A date has been set for the hearing of a High Court challenge of the Government’s Right to Rent scheme.
It has been confirmed that the legal challenge of Right to Rent, launched by the Joint Council for the Welfare of Immigrants (JCWI) will take place on the 18th and 19th of December.
The legal challenge, is being supported by the RLA, with both the JCWI and the RLA arguing that the policy discriminates against foreign nationals.
A study by the RLA’s research arm PEARL has found that as a result of the right to rent policy, 42 per cent of landlords are now less likely to rent to someone without a British passport for fear of prosecution for getting things wrong.

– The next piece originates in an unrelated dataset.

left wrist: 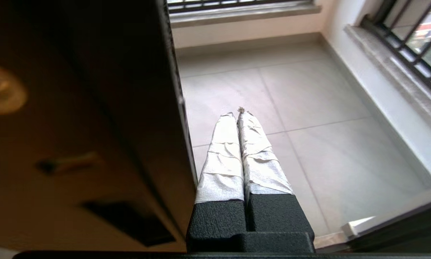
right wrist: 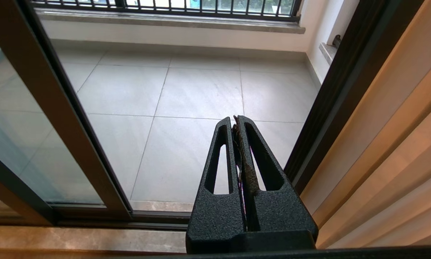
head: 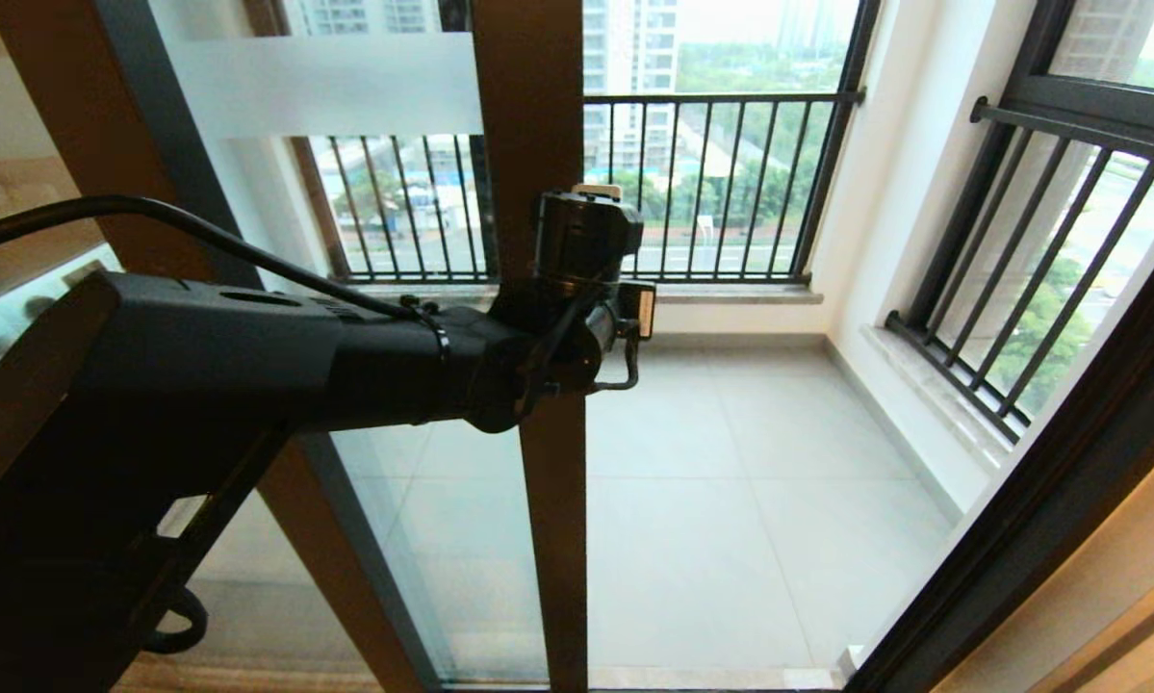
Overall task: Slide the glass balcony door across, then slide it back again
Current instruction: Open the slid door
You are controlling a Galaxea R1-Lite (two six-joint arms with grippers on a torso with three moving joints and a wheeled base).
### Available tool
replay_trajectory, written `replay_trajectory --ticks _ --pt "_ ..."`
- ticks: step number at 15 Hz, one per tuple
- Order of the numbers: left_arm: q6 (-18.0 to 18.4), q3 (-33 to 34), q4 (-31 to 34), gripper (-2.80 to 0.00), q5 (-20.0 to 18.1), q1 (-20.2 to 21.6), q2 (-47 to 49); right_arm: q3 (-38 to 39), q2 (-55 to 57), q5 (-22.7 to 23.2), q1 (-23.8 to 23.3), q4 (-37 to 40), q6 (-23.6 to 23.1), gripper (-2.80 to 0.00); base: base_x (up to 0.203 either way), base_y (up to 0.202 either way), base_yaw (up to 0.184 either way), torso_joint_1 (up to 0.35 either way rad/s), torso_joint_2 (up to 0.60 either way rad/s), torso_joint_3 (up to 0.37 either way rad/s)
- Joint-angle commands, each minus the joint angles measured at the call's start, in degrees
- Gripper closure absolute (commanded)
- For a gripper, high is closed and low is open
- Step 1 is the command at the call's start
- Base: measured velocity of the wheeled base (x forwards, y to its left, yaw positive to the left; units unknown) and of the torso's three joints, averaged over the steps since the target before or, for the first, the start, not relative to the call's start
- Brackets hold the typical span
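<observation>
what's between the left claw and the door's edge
Nothing. In the left wrist view the left claw, fingers pressed together, sits right beside the edge of the glass balcony door, with only bare balcony floor beyond it.

No legible text, label, brand, number or sign anywhere. Frosted white band (head: 331,85) across clear glass of dark-brown-framed sliding balcony door (head: 538,115): blank where visible. Small pale tag (head: 647,313) on black wrist unit: markings too small to read.
</observation>
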Motion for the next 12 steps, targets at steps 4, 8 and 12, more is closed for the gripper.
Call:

Permission was granted for the JCWI to launch a judicial challenge of the policy in June. At the time, RLA Policy Director David Smith said:
“Landlords will welcome the High Court decision to allow a judicial review of the Right to Rent policy which has put them in the impossible position of acting as untrained Border Police trying to ascertain who does and who does not have the right to be in the country.
“This has created difficulties for many legitimate tenants as landlords are forced to play safe and only rent to those with a UK passport.”
“The announcement is an important step towards overturning a policy which the government’s own inspectorate had described as having yet to demonstrate its worth.”
The announcement of the court hearing coincides with the RLA’s call today for the Government to issue guidance as a matter of urgency on the rights that EU nationals will have to rent property both before and after the UK leaves the EU, including under a no deal Brexit.
Analysis of Government data by the RLA PEARL suggests that 66 per cent of EU nationals (excluding those from the Republic of Ireland) live in private rented housing.